▶ Information provided
Start of Block
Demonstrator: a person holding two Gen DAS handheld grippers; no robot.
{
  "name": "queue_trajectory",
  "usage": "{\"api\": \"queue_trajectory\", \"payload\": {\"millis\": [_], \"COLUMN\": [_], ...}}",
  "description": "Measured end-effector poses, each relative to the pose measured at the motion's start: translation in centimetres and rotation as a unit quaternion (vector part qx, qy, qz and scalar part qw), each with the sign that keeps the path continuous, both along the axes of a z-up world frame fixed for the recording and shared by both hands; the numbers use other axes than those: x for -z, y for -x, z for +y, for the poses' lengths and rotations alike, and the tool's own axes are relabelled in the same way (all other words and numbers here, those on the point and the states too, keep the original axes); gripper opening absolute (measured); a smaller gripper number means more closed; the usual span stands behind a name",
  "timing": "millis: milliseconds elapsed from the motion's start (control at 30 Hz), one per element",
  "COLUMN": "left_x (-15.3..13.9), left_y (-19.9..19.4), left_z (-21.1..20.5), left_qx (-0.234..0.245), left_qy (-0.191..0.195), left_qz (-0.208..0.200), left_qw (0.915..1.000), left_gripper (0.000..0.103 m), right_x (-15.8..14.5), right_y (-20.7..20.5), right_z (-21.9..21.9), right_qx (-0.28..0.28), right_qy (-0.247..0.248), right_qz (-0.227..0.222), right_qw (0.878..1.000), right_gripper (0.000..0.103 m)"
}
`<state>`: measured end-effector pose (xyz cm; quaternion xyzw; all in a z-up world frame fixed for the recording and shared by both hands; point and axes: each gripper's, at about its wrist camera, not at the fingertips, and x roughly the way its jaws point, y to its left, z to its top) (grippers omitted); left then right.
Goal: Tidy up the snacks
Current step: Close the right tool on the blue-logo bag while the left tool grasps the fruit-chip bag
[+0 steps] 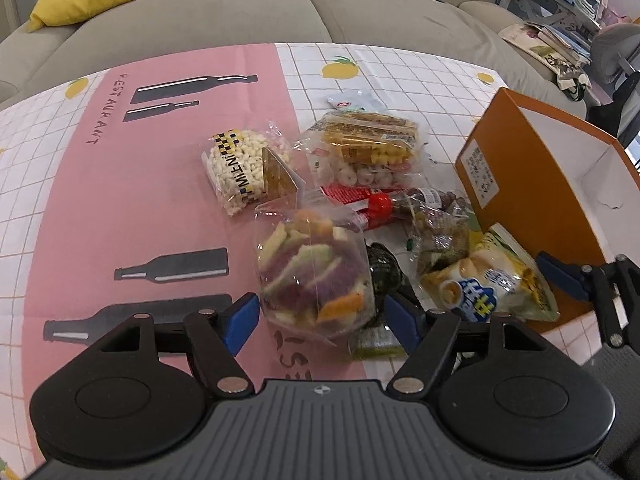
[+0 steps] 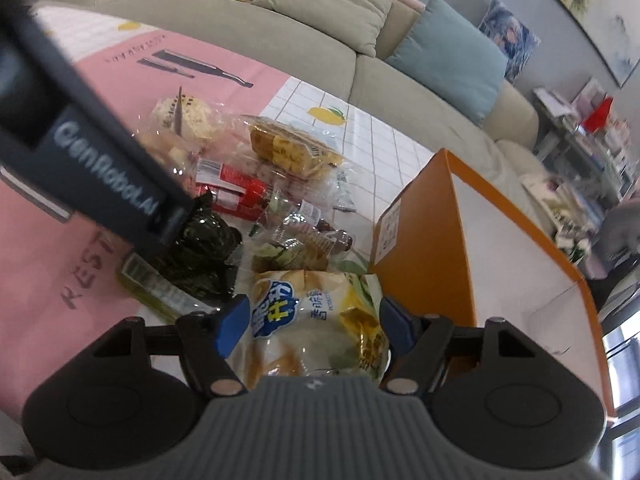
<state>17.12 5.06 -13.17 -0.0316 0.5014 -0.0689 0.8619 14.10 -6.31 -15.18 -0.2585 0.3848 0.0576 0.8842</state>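
A heap of snack packs lies on the table beside an open orange box (image 1: 532, 184). My left gripper (image 1: 322, 322) is open, its blue fingers on either side of a clear bag of mixed vegetable chips (image 1: 312, 276); I cannot tell if they touch it. My right gripper (image 2: 312, 326) is open around a yellow potato chip bag (image 2: 320, 320), which also shows in the left wrist view (image 1: 488, 284). The orange box (image 2: 460, 248) stands just right of that bag. The left gripper's body (image 2: 80, 148) crosses the right wrist view at upper left.
In the heap: a bag of white puffs (image 1: 240, 168), a pack of yellow cakes (image 1: 368, 140), a red-wrapped snack (image 1: 360, 200), a dark green pack (image 2: 208, 248), a clear crinkled bag (image 1: 436, 220). A pink and checked cloth (image 1: 120, 200) covers the table. A grey sofa (image 1: 200, 12) stands behind.
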Motion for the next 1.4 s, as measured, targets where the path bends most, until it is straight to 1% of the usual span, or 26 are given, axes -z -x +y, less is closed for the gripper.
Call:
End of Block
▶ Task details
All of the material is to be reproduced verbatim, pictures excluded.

▶ Reply to the exercise
Demonstrator: a person holding two Gen DAS handheld grippers; no robot.
{
  "name": "queue_trajectory",
  "usage": "{\"api\": \"queue_trajectory\", \"payload\": {\"millis\": [_], \"COLUMN\": [_], ...}}",
  "description": "Measured end-effector poses, each relative to the pose measured at the motion's start: translation in centimetres and rotation as a unit quaternion (vector part qx, qy, qz and scalar part qw), each with the sign that keeps the path continuous, both along the axes of a z-up world frame fixed for the recording and shared by both hands; the numbers use other axes than those: x for -z, y for -x, z for +y, for the poses' lengths and rotations alike, and the tool's own axes are relabelled in the same way (all other words and numbers here, those on the point and the states too, keep the original axes); gripper opening absolute (measured); a smaller gripper number means more closed; the usual span stands behind a name",
  "timing": "millis: milliseconds elapsed from the motion's start (control at 30 Hz), one per element",
  "COLUMN": "left_x (-15.3..13.9), left_y (-19.9..19.4), left_z (-21.1..20.5), left_qx (-0.234..0.245), left_qy (-0.191..0.195), left_qz (-0.208..0.200), left_qw (0.915..1.000), left_gripper (0.000..0.103 m), right_x (-15.8..14.5), right_y (-20.7..20.5), right_z (-21.9..21.9), right_qx (-0.28..0.28), right_qy (-0.247..0.248), right_qz (-0.227..0.222), right_qw (0.878..1.000), right_gripper (0.000..0.103 m)"
}
`<state>`: measured end-effector pose (xyz cm; quaternion xyzw; all in a z-up world frame fixed for the recording and shared by both hands; point and axes: each gripper's, at about its wrist camera, not at the fingertips, and x roughly the way its jaws point, y to its left, z to its top) (grippers omitted); left then right.
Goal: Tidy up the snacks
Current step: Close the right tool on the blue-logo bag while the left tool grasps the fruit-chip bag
[+0 steps] 
[+0 steps] 
<state>17.12 5.06 -13.17 -0.0316 0.5014 -0.0689 0.8619 14.10 -6.31 -15.18 -0.2585 0.3848 0.0576 0.8842</state>
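A heap of snack packs lies on the table beside an open orange box (image 1: 532, 184). My left gripper (image 1: 322, 322) is open, its blue fingers on either side of a clear bag of mixed vegetable chips (image 1: 312, 276); I cannot tell if they touch it. My right gripper (image 2: 312, 326) is open around a yellow potato chip bag (image 2: 320, 320), which also shows in the left wrist view (image 1: 488, 284). The orange box (image 2: 460, 248) stands just right of that bag. The left gripper's body (image 2: 80, 148) crosses the right wrist view at upper left.
In the heap: a bag of white puffs (image 1: 240, 168), a pack of yellow cakes (image 1: 368, 140), a red-wrapped snack (image 1: 360, 200), a dark green pack (image 2: 208, 248), a clear crinkled bag (image 1: 436, 220). A pink and checked cloth (image 1: 120, 200) covers the table. A grey sofa (image 1: 200, 12) stands behind.
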Motion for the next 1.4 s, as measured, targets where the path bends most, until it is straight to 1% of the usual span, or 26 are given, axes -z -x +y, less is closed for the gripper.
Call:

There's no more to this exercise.